Мальчишки в бескозырках | страница 12
Но ни обстрел, ни варварские бомбежки, ни голод не могли сломить дух ленинградцев. Каждый жил одной мыслью: отстоять город от фашистов.
Между тем голод становился все нестерпимее. Наступили холода. Не было дров. Рядом с нашим домом на канале Грибоедова стоял деревянный мост, в него попала бомба и не разорвалась. После этого его начали разбирать на дрова. Я с мамой тоже приволок домой одно бревно.
В очередной раз снизили норму выдачи хлеба 20 ноября. Теперь я и мама получали только по 125 граммов хлеба. И больше ничего. Много написано об этих 125 граммах. Но понять, что это был за хлеб, может лишь тот, кто пробовал его сам. Этого хлеба, состоявшего на две трети из целлюлозы, древесной коры, отрубей и прочих примесей, сырого, черного, мне не забыть до конца своих дней.
В одной из книг я прочел, что человеку в сутки нужно около трех тысяч калорий. Так вот 125 граммов хлеба составляют всего двести калорий. Над жителями города нависла угроза голодной смерти. Если к этому прибавить холод, отсутствие воды, дров, электричества, неработающую канализацию, то станет понятным, какие лишения выпали на долю ленинградцев.

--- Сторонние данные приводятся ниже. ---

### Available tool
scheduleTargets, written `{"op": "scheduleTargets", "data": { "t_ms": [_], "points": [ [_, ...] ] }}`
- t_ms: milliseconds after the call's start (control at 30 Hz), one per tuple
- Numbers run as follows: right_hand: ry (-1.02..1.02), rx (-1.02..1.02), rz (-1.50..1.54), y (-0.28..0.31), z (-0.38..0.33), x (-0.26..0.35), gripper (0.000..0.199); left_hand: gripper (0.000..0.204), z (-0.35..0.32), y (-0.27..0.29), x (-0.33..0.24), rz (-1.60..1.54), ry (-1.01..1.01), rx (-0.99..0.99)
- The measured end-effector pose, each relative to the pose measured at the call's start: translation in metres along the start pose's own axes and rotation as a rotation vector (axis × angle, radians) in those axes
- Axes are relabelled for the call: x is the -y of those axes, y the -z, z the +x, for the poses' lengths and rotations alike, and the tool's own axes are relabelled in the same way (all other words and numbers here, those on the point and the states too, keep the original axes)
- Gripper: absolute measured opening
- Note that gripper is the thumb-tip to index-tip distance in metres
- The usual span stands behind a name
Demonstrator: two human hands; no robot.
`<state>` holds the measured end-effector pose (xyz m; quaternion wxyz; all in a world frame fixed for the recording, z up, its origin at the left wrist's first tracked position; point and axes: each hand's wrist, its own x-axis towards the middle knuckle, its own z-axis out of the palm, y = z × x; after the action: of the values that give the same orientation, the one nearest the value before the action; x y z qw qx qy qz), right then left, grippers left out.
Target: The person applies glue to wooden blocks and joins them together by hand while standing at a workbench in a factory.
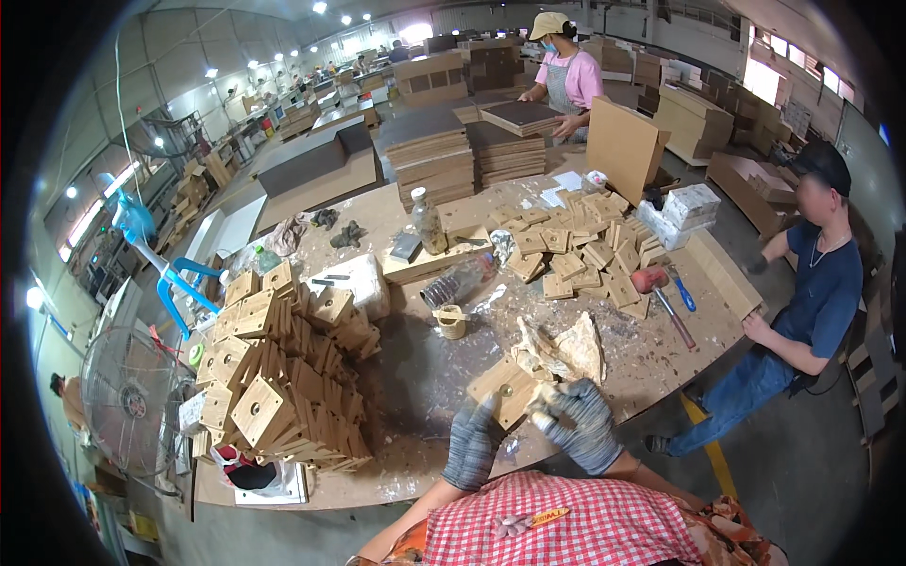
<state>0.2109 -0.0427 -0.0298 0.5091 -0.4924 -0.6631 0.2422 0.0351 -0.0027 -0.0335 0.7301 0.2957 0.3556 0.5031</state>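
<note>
A square wooden plate (497,379) with a hole in its middle lies tilted in front of me at the table's near side. My left hand (474,443), in a grey striped knit glove, grips its lower left edge. At the plate's right edge is my right hand (583,426), gloved alike, its stained fingertips drawn together; what they pinch, if anything, is hidden. Just beyond them lies a crumpled, stained cream cloth (569,349). A small yellowish cup (452,324) stands farther off, beside a clear plastic bottle (457,283) on its side.
Stacked wooden plates (283,368) rise on the left, with a loose heap of plates (576,250) at the far right. A red-headed mallet (665,300) and a blue-handled tool (681,291) lie nearby. A fan (132,401) stands left; a co-worker (816,274) stands right, another beyond the table.
</note>
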Motion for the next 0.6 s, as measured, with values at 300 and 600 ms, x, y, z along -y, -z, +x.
{"op": "scheduleTargets", "data": {
  "t_ms": [300, 600],
  "points": [
    [-0.134, -0.221, 0.05, 0.044, 0.018, 0.005, 0.031, 0.053, -0.008, -0.006, -0.022, 0.033, 0.127, 0.123],
    [0.027, -0.106, -0.098, 0.034, 0.035, 0.01, 0.026, 0.053, -0.009, -0.006, -0.013, 0.146, 0.141, 0.148]
  ]
}}
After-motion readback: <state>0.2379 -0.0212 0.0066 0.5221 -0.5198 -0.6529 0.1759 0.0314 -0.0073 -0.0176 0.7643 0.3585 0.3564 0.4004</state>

В больнице имени 25-летия Октября работал брат моего отца, дядя Семен. Семья его осталась в оккупации на Псковщине. Однажды в ноябре он принес нам немного картошки. То-то было радости! Картофельные очистки мама мыла, пропускала через мясорубку и пекла оладьи. Царская еда! Я говорил маме:
— Зачем же мы раньше очистки выбрасывали? Вот кончится война, никогда не будем этого делать.
Но к сожалению, и очистки скоро кончились.
Замерз водопровод, отключили электричество, не стало дров. Не работали бани, прачечные, парикмахерские. И как на зло, первая блокадная зима выдалась лютой. Морозы стояли градусов под сорок.
Положение становилось отчаянным. Однако мама не падала духом. В комнате установила железную печку-«буржуйку». Вместо электролампочки приспособила коптилку: взяла стеклянный пузырек, наполнила его керосином, вставила фитиль. Конечно, такая коптилка чадила, но было светло. На дрова пустили мебель: стулья, табуретки, стол. Но и это кончилось. И тогда, отчаявшись, я написал письмо первому секретарю Ленинградского обкома партии Андрею Александровичу Жданову, в котором рассказал о нашем тяжелом положении и просил помочь с дровами. Не знаю, до кого оно дошло, но — это было в январе — военные вдруг привезли нам кубометр дров. Это были толстые длинные бревна, Все сложили на полу в кухне. Пилить уже не было сил. Забивали в бревно колун и по нему били обухом топора. Так удавалось его расщепить. Этими щепками топили.